_What is required:_
Pick out all lines with the word "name" from the records that follow.

[Recorded data]

▼▼▼

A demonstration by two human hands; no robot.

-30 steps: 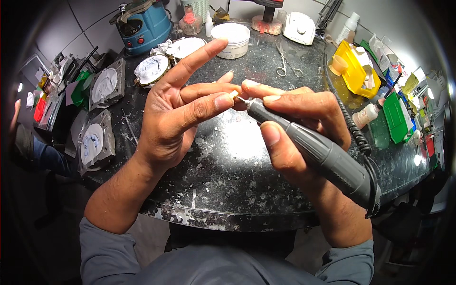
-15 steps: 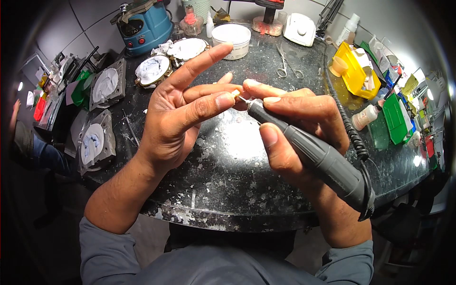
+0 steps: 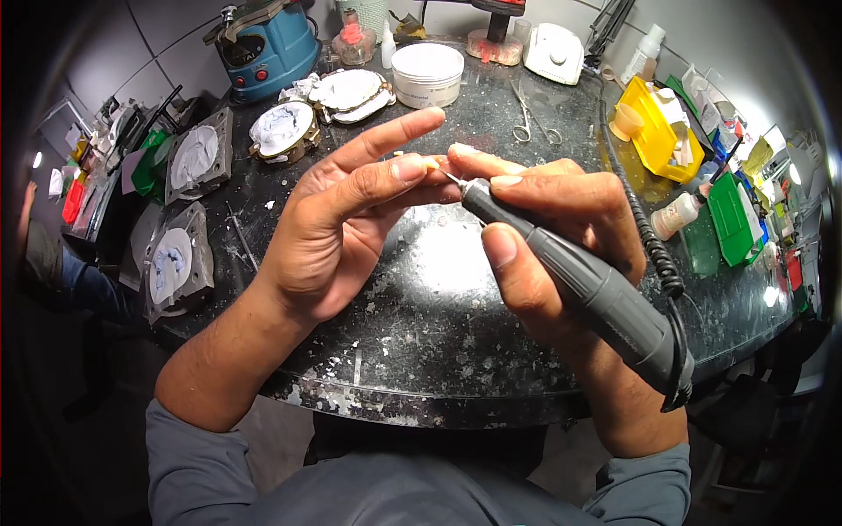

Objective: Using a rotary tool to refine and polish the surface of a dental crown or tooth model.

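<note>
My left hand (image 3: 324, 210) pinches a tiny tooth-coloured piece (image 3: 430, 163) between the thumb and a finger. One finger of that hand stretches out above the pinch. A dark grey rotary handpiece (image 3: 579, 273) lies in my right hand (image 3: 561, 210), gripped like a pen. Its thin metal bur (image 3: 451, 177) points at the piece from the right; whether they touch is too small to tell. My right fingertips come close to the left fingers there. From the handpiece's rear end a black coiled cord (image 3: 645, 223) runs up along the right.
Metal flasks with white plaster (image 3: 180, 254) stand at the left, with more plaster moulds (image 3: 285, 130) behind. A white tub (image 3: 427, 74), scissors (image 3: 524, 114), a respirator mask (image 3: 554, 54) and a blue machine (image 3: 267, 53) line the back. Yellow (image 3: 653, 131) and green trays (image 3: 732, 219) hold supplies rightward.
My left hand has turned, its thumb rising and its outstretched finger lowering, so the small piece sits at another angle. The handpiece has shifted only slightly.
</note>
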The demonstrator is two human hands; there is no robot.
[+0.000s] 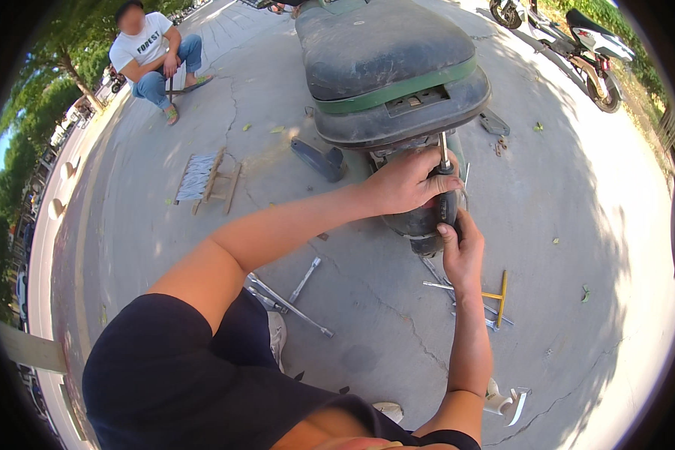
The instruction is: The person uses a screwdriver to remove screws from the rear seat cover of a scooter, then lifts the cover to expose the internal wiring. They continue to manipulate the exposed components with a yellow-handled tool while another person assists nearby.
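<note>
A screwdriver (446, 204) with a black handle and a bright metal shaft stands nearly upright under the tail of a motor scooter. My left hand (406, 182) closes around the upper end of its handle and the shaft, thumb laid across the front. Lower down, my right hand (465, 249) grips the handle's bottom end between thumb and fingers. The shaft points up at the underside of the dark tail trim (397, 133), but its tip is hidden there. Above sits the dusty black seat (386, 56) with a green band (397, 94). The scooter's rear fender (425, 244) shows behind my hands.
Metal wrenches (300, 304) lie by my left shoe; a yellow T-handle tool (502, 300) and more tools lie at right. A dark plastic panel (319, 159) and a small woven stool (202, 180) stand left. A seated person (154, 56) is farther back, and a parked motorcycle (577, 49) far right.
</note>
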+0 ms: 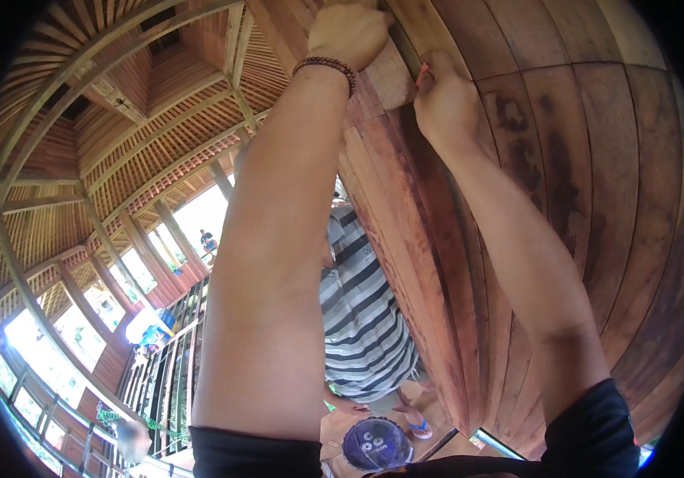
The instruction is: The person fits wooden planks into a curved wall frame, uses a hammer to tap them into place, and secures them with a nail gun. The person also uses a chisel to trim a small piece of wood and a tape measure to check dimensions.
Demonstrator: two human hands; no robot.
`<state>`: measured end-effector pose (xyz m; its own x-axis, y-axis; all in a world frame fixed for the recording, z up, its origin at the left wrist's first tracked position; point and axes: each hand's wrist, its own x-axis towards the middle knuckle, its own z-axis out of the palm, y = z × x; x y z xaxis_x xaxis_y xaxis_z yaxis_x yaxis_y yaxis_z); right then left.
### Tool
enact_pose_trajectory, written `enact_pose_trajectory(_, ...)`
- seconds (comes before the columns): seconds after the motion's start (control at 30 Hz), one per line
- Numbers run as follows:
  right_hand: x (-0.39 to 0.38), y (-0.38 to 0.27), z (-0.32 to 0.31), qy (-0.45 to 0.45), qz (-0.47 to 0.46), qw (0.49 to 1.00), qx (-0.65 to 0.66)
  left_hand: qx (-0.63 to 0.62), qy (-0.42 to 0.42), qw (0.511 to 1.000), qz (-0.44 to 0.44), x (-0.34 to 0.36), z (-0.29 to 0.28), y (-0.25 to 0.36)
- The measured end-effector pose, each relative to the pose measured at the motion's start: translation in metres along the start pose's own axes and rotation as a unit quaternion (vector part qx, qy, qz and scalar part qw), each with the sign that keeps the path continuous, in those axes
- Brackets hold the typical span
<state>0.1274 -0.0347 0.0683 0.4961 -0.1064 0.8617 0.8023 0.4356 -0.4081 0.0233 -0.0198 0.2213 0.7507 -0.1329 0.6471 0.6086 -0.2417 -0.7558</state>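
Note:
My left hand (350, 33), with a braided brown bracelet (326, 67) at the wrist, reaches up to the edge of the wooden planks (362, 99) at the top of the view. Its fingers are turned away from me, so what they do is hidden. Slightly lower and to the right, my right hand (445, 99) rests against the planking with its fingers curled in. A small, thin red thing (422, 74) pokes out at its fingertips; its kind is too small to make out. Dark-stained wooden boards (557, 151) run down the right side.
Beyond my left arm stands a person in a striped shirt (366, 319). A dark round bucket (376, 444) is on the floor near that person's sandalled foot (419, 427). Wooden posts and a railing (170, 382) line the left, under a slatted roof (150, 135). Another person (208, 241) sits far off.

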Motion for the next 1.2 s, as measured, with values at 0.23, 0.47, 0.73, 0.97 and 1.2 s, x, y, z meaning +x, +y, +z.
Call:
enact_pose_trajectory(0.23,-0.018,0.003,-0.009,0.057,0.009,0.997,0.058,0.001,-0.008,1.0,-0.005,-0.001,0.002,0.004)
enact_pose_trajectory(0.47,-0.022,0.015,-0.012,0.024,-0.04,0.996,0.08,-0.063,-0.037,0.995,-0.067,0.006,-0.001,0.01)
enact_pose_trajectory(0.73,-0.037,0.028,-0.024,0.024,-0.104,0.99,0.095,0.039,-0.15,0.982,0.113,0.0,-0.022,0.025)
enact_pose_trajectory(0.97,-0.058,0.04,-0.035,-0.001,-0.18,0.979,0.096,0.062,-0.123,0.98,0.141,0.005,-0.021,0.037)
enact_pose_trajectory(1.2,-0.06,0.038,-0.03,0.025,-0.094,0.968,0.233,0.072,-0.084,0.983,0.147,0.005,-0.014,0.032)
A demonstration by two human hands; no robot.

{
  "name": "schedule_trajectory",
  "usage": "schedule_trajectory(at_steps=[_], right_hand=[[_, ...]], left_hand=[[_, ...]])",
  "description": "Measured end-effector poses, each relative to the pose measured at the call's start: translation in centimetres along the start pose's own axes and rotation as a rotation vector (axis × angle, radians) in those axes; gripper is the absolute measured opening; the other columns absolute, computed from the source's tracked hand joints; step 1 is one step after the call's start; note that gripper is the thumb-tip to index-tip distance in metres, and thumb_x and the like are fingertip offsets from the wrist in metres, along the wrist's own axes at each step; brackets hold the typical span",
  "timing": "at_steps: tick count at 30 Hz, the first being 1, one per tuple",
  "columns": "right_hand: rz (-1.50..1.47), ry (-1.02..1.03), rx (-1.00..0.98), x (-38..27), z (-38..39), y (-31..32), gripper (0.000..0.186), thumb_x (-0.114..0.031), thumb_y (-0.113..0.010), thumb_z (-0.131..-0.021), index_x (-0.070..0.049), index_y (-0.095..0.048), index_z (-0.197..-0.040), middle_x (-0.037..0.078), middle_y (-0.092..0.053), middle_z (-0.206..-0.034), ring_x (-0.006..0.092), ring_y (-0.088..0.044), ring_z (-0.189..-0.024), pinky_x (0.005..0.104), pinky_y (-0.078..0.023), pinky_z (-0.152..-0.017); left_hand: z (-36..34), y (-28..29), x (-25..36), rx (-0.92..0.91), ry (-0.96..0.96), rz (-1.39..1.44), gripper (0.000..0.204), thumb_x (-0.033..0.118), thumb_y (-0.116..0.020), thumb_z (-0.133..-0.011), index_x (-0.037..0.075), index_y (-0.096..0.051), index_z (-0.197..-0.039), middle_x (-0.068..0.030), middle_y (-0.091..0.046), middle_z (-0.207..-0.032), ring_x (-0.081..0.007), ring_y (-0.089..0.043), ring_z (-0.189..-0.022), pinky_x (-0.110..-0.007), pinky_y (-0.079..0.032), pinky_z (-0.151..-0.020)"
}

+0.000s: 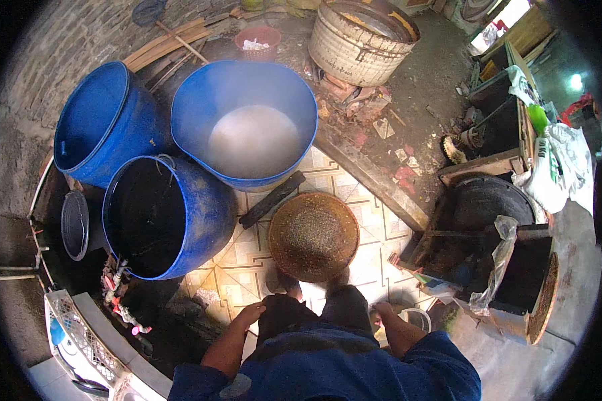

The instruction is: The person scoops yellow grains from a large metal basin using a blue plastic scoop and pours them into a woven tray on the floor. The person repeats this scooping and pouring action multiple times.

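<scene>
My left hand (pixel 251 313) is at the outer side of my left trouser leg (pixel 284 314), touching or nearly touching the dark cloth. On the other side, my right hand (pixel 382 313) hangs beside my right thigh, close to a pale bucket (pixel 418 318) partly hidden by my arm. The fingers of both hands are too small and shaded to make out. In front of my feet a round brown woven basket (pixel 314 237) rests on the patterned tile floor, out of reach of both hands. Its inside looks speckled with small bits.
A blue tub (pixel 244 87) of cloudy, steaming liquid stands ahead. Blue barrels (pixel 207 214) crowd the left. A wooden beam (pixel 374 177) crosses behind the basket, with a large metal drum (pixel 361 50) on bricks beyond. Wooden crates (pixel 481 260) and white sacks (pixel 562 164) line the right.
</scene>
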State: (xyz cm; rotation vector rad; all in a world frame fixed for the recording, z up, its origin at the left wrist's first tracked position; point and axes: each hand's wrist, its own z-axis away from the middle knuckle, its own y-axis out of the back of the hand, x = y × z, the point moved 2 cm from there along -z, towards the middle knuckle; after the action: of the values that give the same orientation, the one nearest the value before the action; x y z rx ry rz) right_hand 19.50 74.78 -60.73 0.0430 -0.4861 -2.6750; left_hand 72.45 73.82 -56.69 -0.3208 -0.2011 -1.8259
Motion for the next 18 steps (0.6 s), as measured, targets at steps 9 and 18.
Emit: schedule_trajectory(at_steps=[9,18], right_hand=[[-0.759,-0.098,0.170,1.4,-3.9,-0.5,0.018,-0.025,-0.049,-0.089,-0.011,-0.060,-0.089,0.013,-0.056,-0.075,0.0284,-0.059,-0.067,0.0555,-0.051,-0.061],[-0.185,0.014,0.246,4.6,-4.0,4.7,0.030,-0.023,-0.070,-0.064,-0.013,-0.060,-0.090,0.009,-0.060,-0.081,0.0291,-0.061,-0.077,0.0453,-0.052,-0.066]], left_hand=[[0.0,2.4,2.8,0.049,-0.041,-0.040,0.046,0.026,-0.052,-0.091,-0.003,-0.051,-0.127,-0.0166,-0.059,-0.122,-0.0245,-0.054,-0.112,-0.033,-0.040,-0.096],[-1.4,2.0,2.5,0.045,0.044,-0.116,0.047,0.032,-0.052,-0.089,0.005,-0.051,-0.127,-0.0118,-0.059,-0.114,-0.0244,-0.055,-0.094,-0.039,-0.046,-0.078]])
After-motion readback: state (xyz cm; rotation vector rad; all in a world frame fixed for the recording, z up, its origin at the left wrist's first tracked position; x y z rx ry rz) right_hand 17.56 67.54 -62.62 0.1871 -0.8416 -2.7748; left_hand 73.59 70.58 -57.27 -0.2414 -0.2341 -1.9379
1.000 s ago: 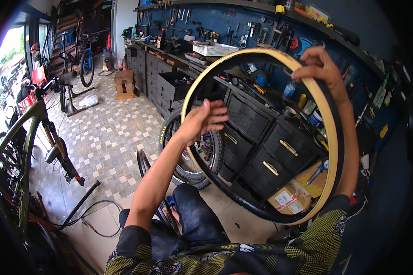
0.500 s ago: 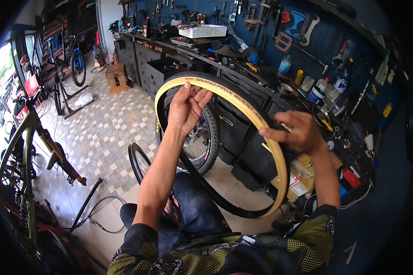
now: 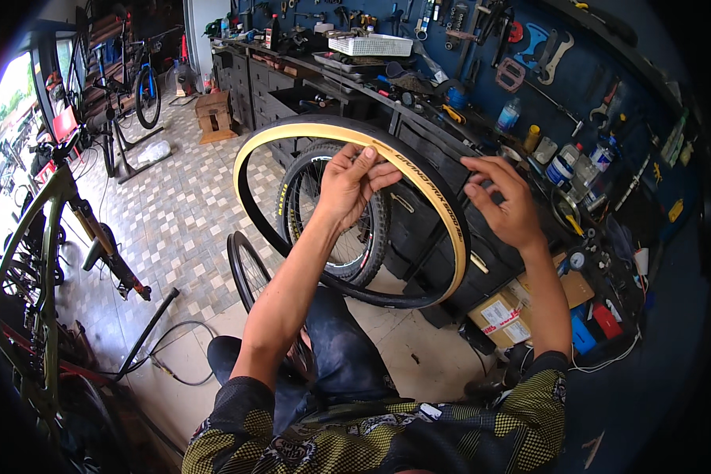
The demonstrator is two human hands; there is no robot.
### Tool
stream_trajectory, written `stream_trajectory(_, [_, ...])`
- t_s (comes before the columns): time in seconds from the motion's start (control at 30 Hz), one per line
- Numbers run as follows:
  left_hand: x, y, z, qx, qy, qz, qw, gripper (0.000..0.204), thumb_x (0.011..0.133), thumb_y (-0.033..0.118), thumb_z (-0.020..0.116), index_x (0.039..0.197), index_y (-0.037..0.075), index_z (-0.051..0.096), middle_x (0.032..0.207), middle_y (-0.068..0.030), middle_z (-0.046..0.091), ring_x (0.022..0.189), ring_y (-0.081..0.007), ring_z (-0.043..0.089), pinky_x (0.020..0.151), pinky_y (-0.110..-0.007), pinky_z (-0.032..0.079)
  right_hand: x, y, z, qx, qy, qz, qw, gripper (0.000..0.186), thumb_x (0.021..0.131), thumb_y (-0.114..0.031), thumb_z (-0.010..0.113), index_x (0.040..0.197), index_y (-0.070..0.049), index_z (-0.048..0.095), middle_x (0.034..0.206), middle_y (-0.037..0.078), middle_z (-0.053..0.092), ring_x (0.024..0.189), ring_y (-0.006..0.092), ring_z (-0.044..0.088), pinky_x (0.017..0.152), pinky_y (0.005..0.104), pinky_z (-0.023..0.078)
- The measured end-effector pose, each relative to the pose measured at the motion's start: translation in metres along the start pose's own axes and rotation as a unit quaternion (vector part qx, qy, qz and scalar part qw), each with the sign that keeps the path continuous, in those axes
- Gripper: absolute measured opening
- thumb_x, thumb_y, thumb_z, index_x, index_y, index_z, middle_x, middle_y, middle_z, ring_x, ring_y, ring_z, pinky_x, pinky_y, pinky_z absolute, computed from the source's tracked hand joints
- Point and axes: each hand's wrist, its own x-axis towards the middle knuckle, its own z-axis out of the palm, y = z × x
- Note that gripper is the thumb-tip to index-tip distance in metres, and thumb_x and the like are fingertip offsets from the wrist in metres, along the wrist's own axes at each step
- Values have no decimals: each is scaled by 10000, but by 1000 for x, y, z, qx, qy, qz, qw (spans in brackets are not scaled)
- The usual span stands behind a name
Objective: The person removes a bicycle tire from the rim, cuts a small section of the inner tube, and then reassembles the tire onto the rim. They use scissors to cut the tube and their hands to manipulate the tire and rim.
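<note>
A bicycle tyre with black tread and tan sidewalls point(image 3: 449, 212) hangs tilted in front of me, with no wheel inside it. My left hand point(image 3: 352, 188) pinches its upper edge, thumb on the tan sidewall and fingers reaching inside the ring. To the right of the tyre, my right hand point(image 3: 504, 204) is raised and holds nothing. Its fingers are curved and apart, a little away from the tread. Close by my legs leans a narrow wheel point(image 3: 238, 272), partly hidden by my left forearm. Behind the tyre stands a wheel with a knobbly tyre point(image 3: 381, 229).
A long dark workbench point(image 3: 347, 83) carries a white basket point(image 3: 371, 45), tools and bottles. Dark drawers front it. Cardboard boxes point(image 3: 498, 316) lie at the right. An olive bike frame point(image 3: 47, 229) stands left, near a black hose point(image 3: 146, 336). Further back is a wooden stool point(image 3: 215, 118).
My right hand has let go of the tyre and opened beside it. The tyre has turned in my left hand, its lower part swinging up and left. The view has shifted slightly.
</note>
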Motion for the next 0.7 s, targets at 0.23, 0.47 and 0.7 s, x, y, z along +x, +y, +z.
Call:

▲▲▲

_Solution below:_
  "name": "schedule_trajectory",
- The usual span stands behind a name

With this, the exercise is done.